*EXERCISE OBJECTIVE*
Return the lines exactly as they stand, from the first of the material through the line containing "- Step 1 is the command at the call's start".

======== RECORD SET

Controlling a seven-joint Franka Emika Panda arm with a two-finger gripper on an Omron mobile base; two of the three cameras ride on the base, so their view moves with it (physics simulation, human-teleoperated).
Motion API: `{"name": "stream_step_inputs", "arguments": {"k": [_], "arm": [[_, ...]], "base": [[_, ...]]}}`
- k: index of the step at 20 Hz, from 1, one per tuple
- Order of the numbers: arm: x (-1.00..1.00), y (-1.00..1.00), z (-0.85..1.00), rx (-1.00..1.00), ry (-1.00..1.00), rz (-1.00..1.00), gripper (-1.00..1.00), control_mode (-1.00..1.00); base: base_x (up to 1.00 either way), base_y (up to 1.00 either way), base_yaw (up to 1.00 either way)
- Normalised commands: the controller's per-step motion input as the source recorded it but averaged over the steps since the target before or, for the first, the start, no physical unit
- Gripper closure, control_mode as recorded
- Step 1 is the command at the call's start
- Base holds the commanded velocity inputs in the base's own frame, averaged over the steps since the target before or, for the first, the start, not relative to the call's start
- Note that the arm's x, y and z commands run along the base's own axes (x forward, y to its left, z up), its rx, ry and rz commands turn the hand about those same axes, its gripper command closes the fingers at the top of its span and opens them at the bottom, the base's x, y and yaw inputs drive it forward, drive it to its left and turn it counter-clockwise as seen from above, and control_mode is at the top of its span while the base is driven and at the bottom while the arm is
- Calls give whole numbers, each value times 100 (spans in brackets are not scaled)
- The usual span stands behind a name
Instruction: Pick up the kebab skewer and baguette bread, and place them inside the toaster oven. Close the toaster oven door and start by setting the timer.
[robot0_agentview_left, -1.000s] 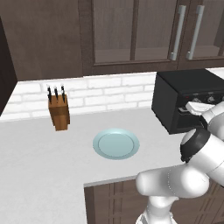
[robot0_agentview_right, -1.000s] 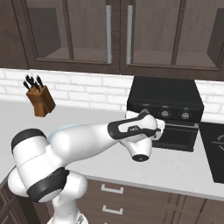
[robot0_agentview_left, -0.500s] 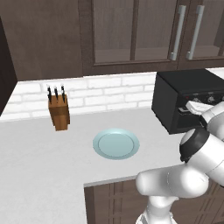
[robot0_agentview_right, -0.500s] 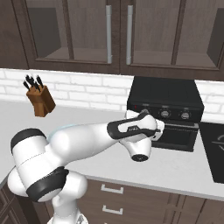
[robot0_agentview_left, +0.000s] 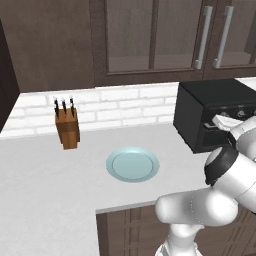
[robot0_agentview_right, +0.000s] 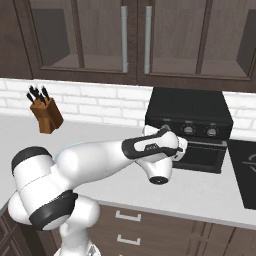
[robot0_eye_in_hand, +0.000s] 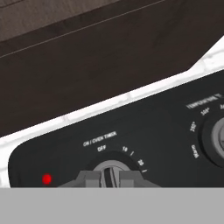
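Your jaws are pinched on the round black timer knob (robot0_eye_in_hand: 109, 169), lettered "ON / OVEN TIMER" and "OFF", beside a red light (robot0_eye_in_hand: 46, 178). The black boxy toaster oven (robot0_agentview_right: 190, 125) sits on the grey counter (robot0_agentview_left: 60, 175) against white brick, its door (robot0_agentview_right: 200, 156) shut.

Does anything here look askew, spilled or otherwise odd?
Nothing stands out. The toaster oven sits square with its door shut, the plate lies flat on the counter, and the knife block stands upright. The gripper is shut on the timer knob.

Open counter (robot0_agentview_left: 45, 180) around plate (robot0_agentview_left: 132, 164); knife block (robot0_agentview_left: 67, 127) far left, toaster oven (robot0_agentview_left: 212, 117) right.
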Motion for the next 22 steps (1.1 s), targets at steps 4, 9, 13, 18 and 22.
{"name": "stream_step_inputs", "arguments": {"k": [4, 9, 13, 18, 22], "arm": [[0, 0, 0, 7, 0, 0, 100, -100], [0, 0, 0, 9, 2, -1, 100, -100], [0, 0, 0, 9, 6, -1, 100, -100], [0, 0, 0, 7, 6, 0, 100, -100], [0, 0, -2, 7, 7, 0, 100, -100]], "base": [[0, 0, 0], [0, 0, 0], [0, 0, 0], [0, 0, 0], [0, 0, 0]]}}
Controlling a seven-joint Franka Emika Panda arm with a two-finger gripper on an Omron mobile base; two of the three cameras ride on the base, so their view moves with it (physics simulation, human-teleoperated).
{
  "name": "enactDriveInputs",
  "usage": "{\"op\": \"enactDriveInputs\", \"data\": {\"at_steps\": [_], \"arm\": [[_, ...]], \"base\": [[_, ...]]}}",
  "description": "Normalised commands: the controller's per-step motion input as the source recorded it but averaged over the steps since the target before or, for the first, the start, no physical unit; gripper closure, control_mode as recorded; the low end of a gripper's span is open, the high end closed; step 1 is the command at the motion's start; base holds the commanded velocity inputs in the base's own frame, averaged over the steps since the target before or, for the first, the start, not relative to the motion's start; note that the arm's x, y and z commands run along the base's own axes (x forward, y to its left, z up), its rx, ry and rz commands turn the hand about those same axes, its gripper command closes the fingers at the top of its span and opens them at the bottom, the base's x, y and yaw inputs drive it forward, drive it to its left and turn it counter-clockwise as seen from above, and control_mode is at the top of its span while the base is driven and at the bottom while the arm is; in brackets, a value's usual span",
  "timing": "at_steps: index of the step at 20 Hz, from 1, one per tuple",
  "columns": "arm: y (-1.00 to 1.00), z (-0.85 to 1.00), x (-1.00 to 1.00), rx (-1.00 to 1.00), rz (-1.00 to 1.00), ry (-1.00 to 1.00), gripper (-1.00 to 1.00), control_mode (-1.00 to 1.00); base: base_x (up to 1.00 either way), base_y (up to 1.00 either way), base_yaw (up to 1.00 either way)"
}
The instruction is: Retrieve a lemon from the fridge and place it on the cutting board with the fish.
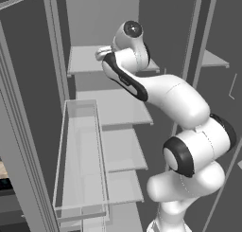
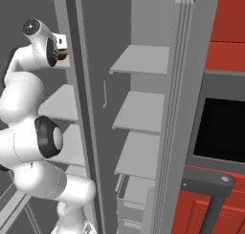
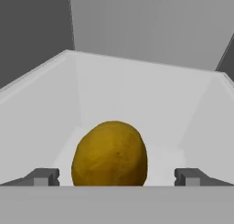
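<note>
my gripper [image 3: 116, 177] is spread wide, one finger [image 3: 43, 176] on each side of the lemon [image 3: 110, 154], not touching it. the lemon sits in a pale bin [image 3: 41, 104] inside the open fridge [image 1: 106, 108].

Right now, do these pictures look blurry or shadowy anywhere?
Hand view: the lemon is sharp, softly shaded darker underneath, with no glare. Left base view: flat even light on the fridge shelves, slightly jagged edges. Right base view: equally flat, no blur.
</note>
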Motion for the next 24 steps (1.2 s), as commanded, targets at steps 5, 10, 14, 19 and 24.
{"op": "enactDriveInputs", "data": {"at_steps": [5,10,14,19,24], "arm": [[0.00,-0.02,0.11,0.00,0.00,0.00,-1.00,-1.00],[0.00,0.00,0.14,0.00,0.00,0.00,-1.00,-1.00],[0.05,0.00,0.16,0.00,0.00,0.00,-1.00,-1.00],[0.11,-0.01,0.14,0.00,0.00,0.01,-1.00,-1.00],[0.11,-0.05,0.13,0.00,0.00,0.03,-1.00,-1.00]], "base": [[0.00,0.00,0.00],[0.00,0.00,0.00],[0.00,0.00,0.00],[0.00,0.00,0.00],[0.00,0.00,0.00]]}}
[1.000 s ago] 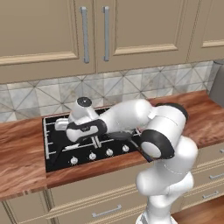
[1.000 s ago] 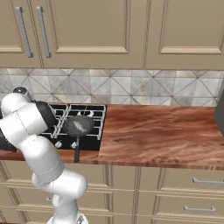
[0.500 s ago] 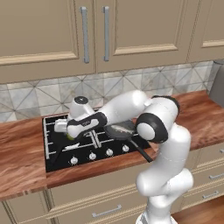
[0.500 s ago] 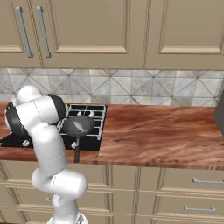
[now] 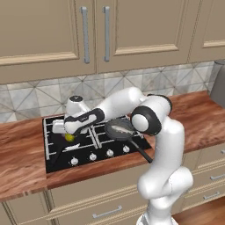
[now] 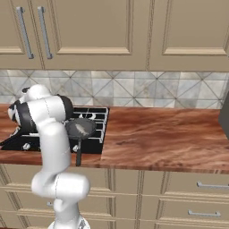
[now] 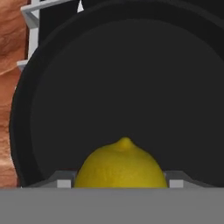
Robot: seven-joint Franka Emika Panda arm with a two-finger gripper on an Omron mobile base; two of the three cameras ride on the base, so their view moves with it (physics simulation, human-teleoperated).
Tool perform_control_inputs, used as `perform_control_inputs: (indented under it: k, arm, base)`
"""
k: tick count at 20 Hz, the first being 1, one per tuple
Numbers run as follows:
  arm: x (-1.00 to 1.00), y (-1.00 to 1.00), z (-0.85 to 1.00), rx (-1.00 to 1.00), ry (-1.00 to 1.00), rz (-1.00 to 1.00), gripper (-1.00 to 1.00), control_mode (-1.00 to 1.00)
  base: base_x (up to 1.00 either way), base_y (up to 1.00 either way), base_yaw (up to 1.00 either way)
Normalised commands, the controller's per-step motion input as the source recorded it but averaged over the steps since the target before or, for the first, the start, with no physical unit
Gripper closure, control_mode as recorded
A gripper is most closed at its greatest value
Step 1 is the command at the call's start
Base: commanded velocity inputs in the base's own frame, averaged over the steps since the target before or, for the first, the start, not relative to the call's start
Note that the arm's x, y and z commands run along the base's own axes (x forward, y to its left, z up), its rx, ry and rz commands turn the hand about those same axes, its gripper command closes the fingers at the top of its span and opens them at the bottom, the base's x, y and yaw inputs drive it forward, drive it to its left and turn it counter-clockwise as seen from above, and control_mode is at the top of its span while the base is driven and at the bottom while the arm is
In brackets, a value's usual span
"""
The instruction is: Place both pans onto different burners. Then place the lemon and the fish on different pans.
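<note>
Yellow-green oval lemon (image 7: 120, 164) is pinched in our hand (image 5: 67, 137), which hangs over the left half of the black hob (image 5: 55, 159) set into the wooden bench (image 5: 22, 176). From the hand view we see the fruit sitting right between the fingers, just above the dark inside of the all-black round frying pan (image 7: 131, 87), which takes up the hob's left side. We can't tell whether the lemon is touching the pan's floor. Our other pan, the round one with the grey inside (image 5: 119, 129), sits on the hob's front right burner, its long thin black handle (image 5: 143, 152) sticking out past the hob's front edge. That slender silvery-grey fish (image 5: 118, 128) lies across the middle of it.
</note>
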Motion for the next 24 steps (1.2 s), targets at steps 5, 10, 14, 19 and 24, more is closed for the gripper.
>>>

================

*RESULT*
Controlling a seven-joint Franka Emika Panda arm with a two-finger gripper on an Omron mobile base; two of the three cameras ride on the base, so their view moves with it (physics simulation, human-teleoperated).
Motion API: `{"name": "stream_step_inputs", "arguments": {"k": [_], "arm": [[_, ...]], "base": [[_, ...]]}}`
- k: index of the step at 20 Hz, from 1, one per tuple
- Order of the numbers: arm: x (-1.00..1.00), y (-1.00..1.00), z (-0.85..1.00), rx (-1.00..1.00), ry (-1.00..1.00), rz (-1.00..1.00), gripper (-1.00..1.00), control_mode (-1.00..1.00); base: base_x (up to 1.00 either way), base_y (up to 1.00 either way), base_yaw (up to 1.00 either way)
- Normalised commands: the controller's per-step motion input as the source recorded it but averaged over the steps since the target before or, for the first, the start, no physical unit
- Gripper closure, control_mode as recorded
- Step 1 is the command at the call's start

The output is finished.